Any student of evolution can still see the marks of this constraint on Earth's myriad life forms. Bacteria and archaea remained morphologically simple, despite their metabolic virtuosity, for a staggering 4 billion years. Bill Martin and I have shown that they are limited in their "energy per gene"—prevented from becoming large and complex by a crippling need for local outposts of genes to control membrane bioenergetics. Giant bacteria, such as Epulopiscium, end up hoarding thousands of copies of their complete genome, placed right next to the plasma membrane. This extreme polyploidy carries a huge energetic penalty that prevents any individual genome from expanding beyond regulation prokaryotic size.

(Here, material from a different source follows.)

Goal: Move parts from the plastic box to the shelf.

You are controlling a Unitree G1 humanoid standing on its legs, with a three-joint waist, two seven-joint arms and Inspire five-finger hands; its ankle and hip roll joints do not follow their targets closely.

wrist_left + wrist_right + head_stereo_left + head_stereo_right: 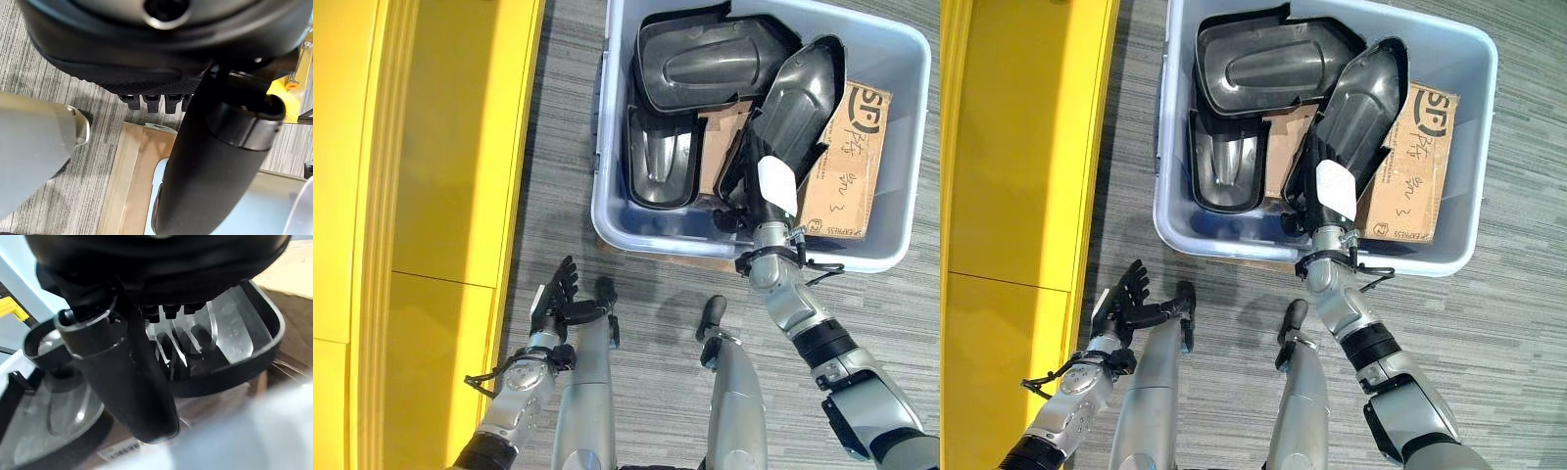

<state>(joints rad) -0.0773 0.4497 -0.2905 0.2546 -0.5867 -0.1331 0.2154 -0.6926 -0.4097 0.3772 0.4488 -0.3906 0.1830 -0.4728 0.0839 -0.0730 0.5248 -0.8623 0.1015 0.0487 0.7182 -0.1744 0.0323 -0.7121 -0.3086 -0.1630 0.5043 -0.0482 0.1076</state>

So how did eukaryotes escape this energetic stranglehold? Through the rare endosymbiosis that gave rise to mitochondria. The advantage of mitochondria had nothing to do with oxygen, or even compartmentalisation: it was all about genes—loss of them. Mitochondria ultimately lost 99 percent of their genes. Yet they invariably retain a small handful of genes that are necessary to control respiration locally, giving eukaryotes multibacterial power without the overhead. Eukaryotes display a genomic asymmetry that is unknown in prokaryotes: tiny mitochondrial gene sets support a massive nuclear genome. There's no more DNA in total than in giant bacteria, but the huge nuclear genome contains the raw material for experimentation with new gene families, protein folds, and sequence space.
Freedom from energy constraints might not have dictated evolution, but having mitochondria might have. Acquiring endosymbionts set up a radical new problem. They have their own agenda, or at least they did when they were still autonomous cells; and having their own genes means they still do to a point. So acquiring mitochondria not only freed eukaryotes from the energy constraints that kept bacteria relatively simple for billions of years, it also forced their prokaryotic host cells to resolve conflicts, synchronize life cycles, and integrate as an intimate union.
In The Vital Question, I posit that the basal traits of eukaryotes were forged in the crucible of endosymbiosis between prokaryotes, which drove the evolution of sex, the nucleus, the germline-soma distinction, aging, and death. These ideas might be wrong, but they are testable, and could have considerable explanatory power. I think we'll only understand why life is the way it is when we bring energy into the equation.